Но когда через пару месяцев я вернулся из Сибири, меня встретила уже совершенно другая, незнакомая мне женщина. Она не похудела — она высохла, как будто выгорела изнутри. Школьная коса сменилась медно-проволочной короткой прической. Она была в туфлях на высоченных каблуках, на которых раньше не умела ходить. На столе стояли коньяк, кофе, которого ни я, ни она никогда не пили, в наманикюренных серебряной крошкой пальцах дымилась длинная сигарета, и у нее появилась совершенно новая манера — смотреть мимо собеседника и говорить, не ожидая и не слушая ответа…

Мы не поссорились. Наша любовь не умерла — она перестала быть. Мы разошлись, и я переселился в комнатушку над Елисеевским магазином — настолько крошечную, что входящим женщинам нельзя было избежать тахты, и через пару месяцев я чуть не рехнулся от карусели, которую сам себе устроил. Теперь уже я сделал отчаянную попытку спасти нашу любовь — поехал к ней ночью без предупреждения, нажал на дверной звонок серебряной пробкой шампанского. В другой руке я держал за зеленый хвостик морковку хрущевской «оттепели» — кубинский ананас.

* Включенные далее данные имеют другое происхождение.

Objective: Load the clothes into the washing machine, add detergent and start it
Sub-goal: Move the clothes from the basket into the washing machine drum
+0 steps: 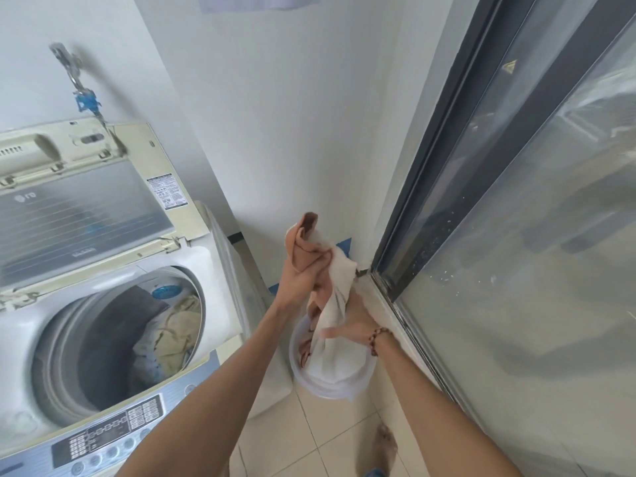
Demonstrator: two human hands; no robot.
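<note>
A top-loading washing machine [192, 366] stands at the left with its lid [79, 215] raised. Yellowish and white clothes [168, 342] lie in the drum. To its right a white basin [330, 390] on the floor holds white and pinkish-brown laundry. My left hand [303, 273] grips a bunch of pinkish-brown and white cloth [339, 270], lifted above the basin. My right hand [354, 330], with a bead bracelet at the wrist, is lower, its fingers against the hanging white cloth just over the basin; its grasp is partly hidden.
The control panel [103, 438] runs along the machine's front edge. A tap with a blue hose fitting [84, 98] hangs on the wall behind. A glass sliding door [516, 235] lines the right side. My bare foot [383, 449] stands on the tiled floor.
</note>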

— Кто там? — раздался за дверью самый красивый в мире голос.

— Это я, — еле вытолкнули мои губы. — Я тебе ананас привез.

Ответом было молчание. Наконец раздалось неувереннофальшивое:

— Ты пьян. Я тебе не открою…

Все было кончено. Я опоздал.

Потом я долго мучился, думая, что из-за моей юной глупой жестокости она потеряла возможность иметь детей — так мне и ей сказали врачи. Но через несколько лет, узнав, что она все-таки родила дочь, я возблагодарил Бога за то, что он пожалел меня и освободил от лежавшего на мне проклятия.

Но до сих пор, когда я вижу ее вблизи или издали или просто слышу ее голос, мне хочется плакать…

* * *

Дочь моей первой любимой и мой сын от второй любимой дружат, а ведь он появился не менее мучительно и долгожданно, чем эта девочка, ибо его мать была вся обожжена облучением, искромсана хирургами и ей говорили не только то, что у нее не может быть детей, но и что она сама долго не проживет.

Однако она выжила в клешнях НКВД, попав еще девятилетней девчонкой в детдом для детей врагов народа, когда у нее арестовали отца, мать, дедушку, бабушку, и выжила в клешнях проклятой болезни, победив болезнь тем, что перестала о ней думать, всю себя вложив в наконец-то обретенного сына.

До того как я первый раз поцеловал ее, я знал ее десять лет, был другом ее мужа, часто бывал в их доме и никогда не позволял себе даже подумать о том, что между нами может что-то случиться. Это случилось только тогда, когда и ее семейная жизнь, и моя распались, и два несчастья, неожиданно для нас самих, прижались друг к другу, надеясь, что станут счастьем.

С женой друга это вообще может происходить лишь тогда, когда потом она становится твоей женой. Но лучше, чтобы это вообще не происходило.